Gyre’s eyes went wide at that. “Crystals?” She looked away for a moment, putting a curled finger to her chin. “Now that you mention it, I’ve always found all kinds of crystals that gave me weird vibes in the right places to look on this island. I’ve never tried to use them, but I guess this is proof some of them can go as far as to control your mind.” Sloop understood, unphased by this confession. Someone like Gyre wouldn’t need any more magic than they have to thrive just about anywhere, so she wouldn’t take a risk going looking for magic she didn’t fully understand.
Their attention immediately snapped back to Crazy Joe at the sound of a bloodcurdling roar. His body spasmed and twitched, flexing in several odd angles for a moment. Then he started whirling around his wrecking ball, flinging around it to slam into the ground while also flinging exploding energy masses haphazardly in all directions.
Sloop’s eagle eye zeroed in on what he knew to look at, and he saw that the light in the crystal on Crazy Joe’s head had grown dimmer while in this state. Once his sudden rage had left him winded, the crystal mass on his head brightened up again, and he assumed his previous neutral posture from before. Sloop snapped his fingers and pointed. “So THAT’S why Crazy Joe was acting crazier than normal around you! He’s fighting whatever’s controlling him! So he’s gotta be still in there!”

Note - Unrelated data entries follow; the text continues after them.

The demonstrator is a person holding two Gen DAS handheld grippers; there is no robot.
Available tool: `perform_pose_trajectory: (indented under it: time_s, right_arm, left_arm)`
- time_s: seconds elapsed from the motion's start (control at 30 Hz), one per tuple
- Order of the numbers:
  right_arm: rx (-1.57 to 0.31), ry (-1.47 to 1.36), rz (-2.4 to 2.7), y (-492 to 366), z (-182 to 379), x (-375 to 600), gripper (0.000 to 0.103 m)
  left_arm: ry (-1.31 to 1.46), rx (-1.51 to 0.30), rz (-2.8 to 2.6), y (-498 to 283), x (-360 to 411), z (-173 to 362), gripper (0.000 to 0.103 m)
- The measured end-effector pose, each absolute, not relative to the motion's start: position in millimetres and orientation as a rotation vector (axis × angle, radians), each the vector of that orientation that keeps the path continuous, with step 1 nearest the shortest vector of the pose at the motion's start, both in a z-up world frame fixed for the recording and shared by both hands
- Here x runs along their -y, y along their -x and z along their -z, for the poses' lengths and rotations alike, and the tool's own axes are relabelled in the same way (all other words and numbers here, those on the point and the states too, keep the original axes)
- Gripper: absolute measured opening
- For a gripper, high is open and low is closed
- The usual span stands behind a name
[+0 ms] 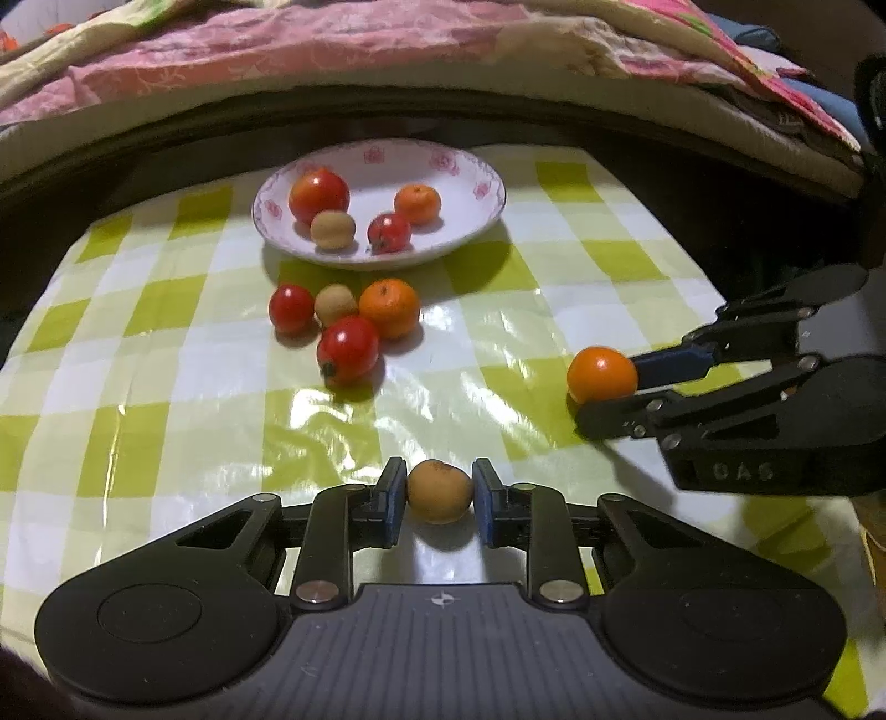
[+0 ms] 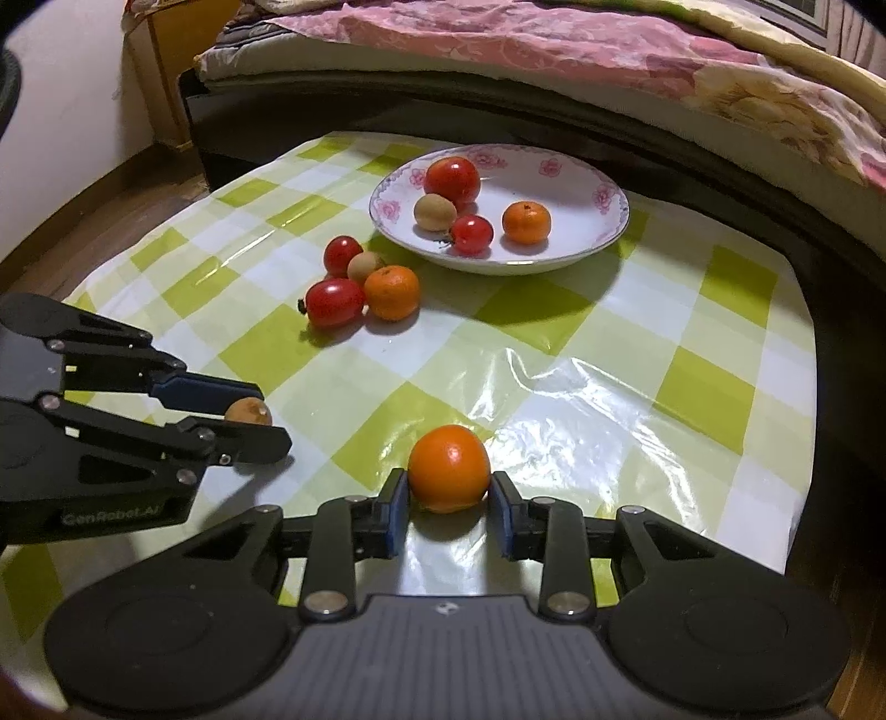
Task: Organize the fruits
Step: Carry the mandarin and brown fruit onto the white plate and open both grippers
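My left gripper [image 1: 440,498] is shut on a small brown round fruit [image 1: 439,492] low over the green-checked tablecloth [image 1: 166,387]; the right wrist view shows this left gripper [image 2: 256,426] from the side at the left. My right gripper [image 2: 449,498] is shut on an orange mandarin [image 2: 448,468], its blue pads against both sides; the same gripper [image 1: 603,387] appears at the right in the left wrist view. A white flowered plate [image 1: 470,160] at the back holds two tomatoes, a brown fruit and a mandarin. In front of the plate lies a cluster [image 1: 343,315] of two tomatoes, a brown fruit and a mandarin.
A bed with a pink quilt [image 2: 498,39] and a dark frame runs close behind the table. The table's right edge [image 2: 803,387] drops off into shadow. Wooden floor [image 2: 111,210] and a wall show at the left.
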State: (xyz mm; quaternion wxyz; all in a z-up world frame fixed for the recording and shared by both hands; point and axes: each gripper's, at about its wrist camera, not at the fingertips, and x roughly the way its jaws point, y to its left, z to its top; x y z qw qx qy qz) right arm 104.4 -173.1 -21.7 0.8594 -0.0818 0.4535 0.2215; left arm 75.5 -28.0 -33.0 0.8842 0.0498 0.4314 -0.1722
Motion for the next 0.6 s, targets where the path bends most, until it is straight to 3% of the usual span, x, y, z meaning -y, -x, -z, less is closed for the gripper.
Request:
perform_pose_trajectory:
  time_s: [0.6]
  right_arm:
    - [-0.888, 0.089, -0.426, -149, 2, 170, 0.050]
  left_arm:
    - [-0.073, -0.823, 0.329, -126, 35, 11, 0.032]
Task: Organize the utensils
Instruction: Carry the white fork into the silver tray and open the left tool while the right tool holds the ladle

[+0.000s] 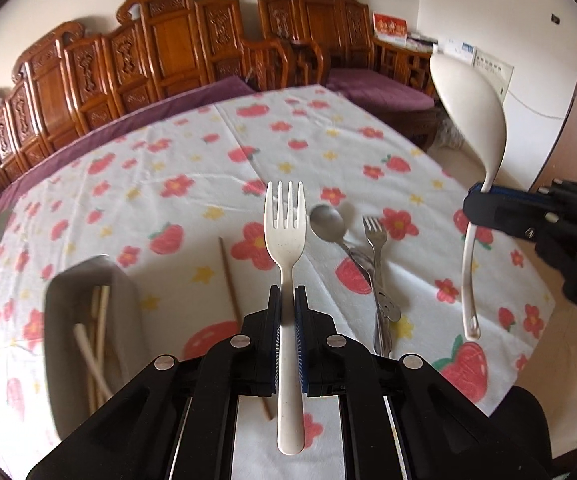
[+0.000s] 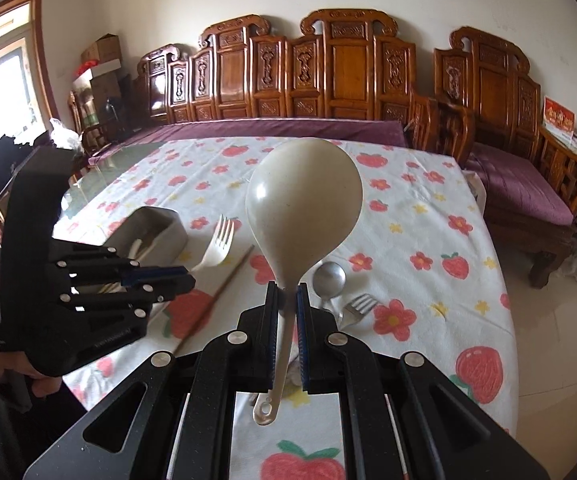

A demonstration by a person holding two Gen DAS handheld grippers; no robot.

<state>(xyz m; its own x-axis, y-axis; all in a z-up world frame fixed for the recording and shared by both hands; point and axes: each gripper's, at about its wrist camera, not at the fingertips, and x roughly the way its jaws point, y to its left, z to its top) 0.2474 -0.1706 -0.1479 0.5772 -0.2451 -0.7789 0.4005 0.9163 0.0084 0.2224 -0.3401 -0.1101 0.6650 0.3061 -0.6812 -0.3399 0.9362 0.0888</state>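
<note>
Container: a grey rectangular open-topped holder (image 1: 88,344) stands on the tabletop (image 1: 192,152) near its left edge in the left wrist view. It contains several pale cream chopsticks (image 1: 98,316), leaning loosely against one another. Their exact count cannot be told.

Left tool (image 1: 286,300): clenched on the handle of a cream plastic fork (image 1: 286,240). The pads press the handle from both sides at about mid-length. The tines point forward, away from the camera, and the fork is held clear above the tabletop. In the right wrist view the same tool (image 2: 176,276) appears at the left, carried in a person's hand (image 2: 28,368), with the fork head projecting beyond it just beside the holder.

Right tool (image 2: 286,300): clenched on the thin neck of a cream plastic ladle (image 2: 304,208). The bowl points up and forward; the handle end, with its hanging hole, projects back below the pads. The ladle is off the tabletop.

Items lying on the flower-and-strawberry-printed white cloth (image 1: 328,128) covering the tabletop:
- One brown wooden chopstick (image 1: 230,292), just right of the holder.
- One metal spoon (image 1: 328,224), near the middle of the tabletop.
- One metal fork (image 1: 376,232), just beside the spoon, their handles overlapping.
</note>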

“So, do you think we should capture him?”
“Hm… I don’t think we should be so direct about it. If he has an episode trying to regain control while we’re trying to bind him, he could seriously hurt himself and us while we’re in a pretty awkward position. We’ve got to take him down first! He’s tough, he can recover from anything we hit him with, and I’ve got a plan to hit him good and hard enough to free him!”
Sloop quickly tried to get his idea across. Gyre’s expression betrayed absolutely nothing, but he knew she could follow through on whatever he needed.
Gyre re-materialized her weapon. Then with a surprising ease, she lifted it over her head as it made a slight but noticeable transformation. The wheel split in half, becoming two thinner wheels separated by a short axle extending horizontally from the hub of the now two sets of spokes. Then, it started making a noise that quickly became a roar as the upper part started spinning. Now hanging from the handles, Gyre took to the air using what could only be a very intuitive kind of magic that she could only ever say “Felt right enough ”.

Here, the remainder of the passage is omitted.